Telle était la question soulevée dans l’affaire ayant donné lieu à un arrêt rendu le 2 mars 2023 par la deuxième chambre civile de la Cour de cassation.
Les faits ayant conduit au prononcé de cet arrêt n’étaient guère originaux. Parce qu’elle rencontrait des difficultés à propos de moteurs acquis entre octobre 2005 et octobre 2006, une société a décidé d’assigner la société venderesse à comparaître devant le président du tribunal de commerce afin que, sur le fondement de l’article 145 du code de procédure civile, ce dernier ordonne une mesure d’instruction préventive en vue, notamment, de rechercher l’existence de vices rédhibitoires. Par ordonnance du 20 novembre 2009, le président du tribunal de commerce a fait droit à cette demande et a prescrit une expertise. L’expert a établi son rapport le 26 février 2015 et ce n’est que, selon un acte signifié le 4 mars 2016, que l’acquéreur a assigné le vendeur en paiement au titre de manquements à son obligation de délivrance conforme et à son obligation de conseil. La cour d’appel de Lyon a cependant déclaré ces prétentions irrecevables comme se heurtant à la prescription. Les juges du fond n’ont pas nié qu’un délai de prescription puisse être interrompu par l’assignation devant le juge des référés, puis suspendu par le prononcé de la mesure d’instruction préventive ; en revanche, ils ont estimé que les mesures d’instruction préventives, qui visaient à rechercher l’existence de vices rédhibitoires, n’avaient pas le même objet que celui des prétentions dont ils étaient saisis.

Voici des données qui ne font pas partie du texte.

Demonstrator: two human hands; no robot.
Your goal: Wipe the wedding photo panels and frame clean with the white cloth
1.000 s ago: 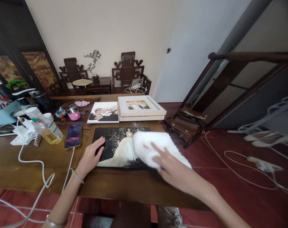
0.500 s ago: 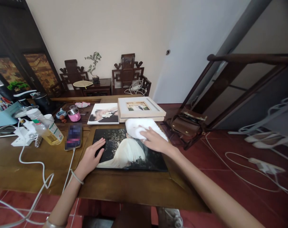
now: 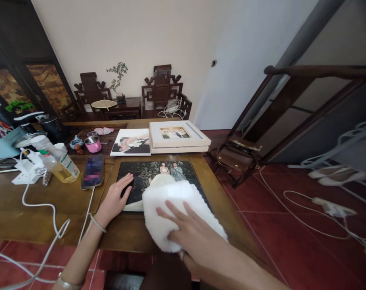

La Cour de cassation n’a pas partagé cette manière de voir les choses. Après avoir rappelé les termes de l’article 2239 du code civil, elle a jugé que « si, en principe, la suspension comme l’interruption de la prescription ne peuvent s’étendre d’une action à une autre, il en est autrement lorsque les deux actions tendent à un même but, de sorte que la seconde est virtuellement comprise dans la première ». Appliquant cette règle, elle a constaté que la demande d’expertise en référé, qui tendait à identifier les causes des sinistres subis par les matériels livrés et à déterminer s’ils étaient atteints d’un vice rédhibitoire, tendait au même but que l’action en inexécution de l’obligation de délivrance conforme, si bien que la cour d’appel aurait dû constater que la mesure d’instruction ordonnée avait suspendu la prescription de l’action au fond.
L’étendue de l’effet suspensif attaché au prononcé d’une mesure d’instruction avant tout procès est ainsi calquée sur celle de l’effet interruptif attaché à la demande en justice.
L’étendue de l’effet interruptif de prescription
Apprécier la portée de l’effet suspensif découlant du prononcé de la mesure d’instruction préventive revient finalement à fixer celle de l’effet interruptif attaché à la demande en référé.
L’article 2241 du code civil prévoit que « la demande en justice, même en référé, interrompt le délai de prescription ainsi que le délai de forclusion ». Mais il faut alors identifier le droit dont le délai de prescription est ainsi interrompu par la demande en justice.
Il pourrait être prétendu que l’effet interruptif ne peut s’étendre au-delà du délai de prescription de l’action qui est mise en œuvre par la demande portée en justice. Cette analyse, qui ne semble jamais avoir été réellement soutenue, conduirait alors à limiter considérablement l’effet interruptif de prescription attaché à la demande tendant au prononcé d’une mesure d’instruction préventive. Car l’action exercée sur le fondement de l’article 145 du code de procédure civile, qui tend à la sanction du droit à la preuve (I. Després, Les mesures d’instruction in futurum, préf. G. Wiederkehr, Dalloz, 2004, nos 177 s.), est, selon toute vraisemblance, distincte de l’action qui pourrait ultérieurement être exercée devant un juge du fond. Dans tous les cas, une telle analyse, qui conduirait à un cantonnement de l’effet interruptif de prescription, ne reflète plus le droit positif.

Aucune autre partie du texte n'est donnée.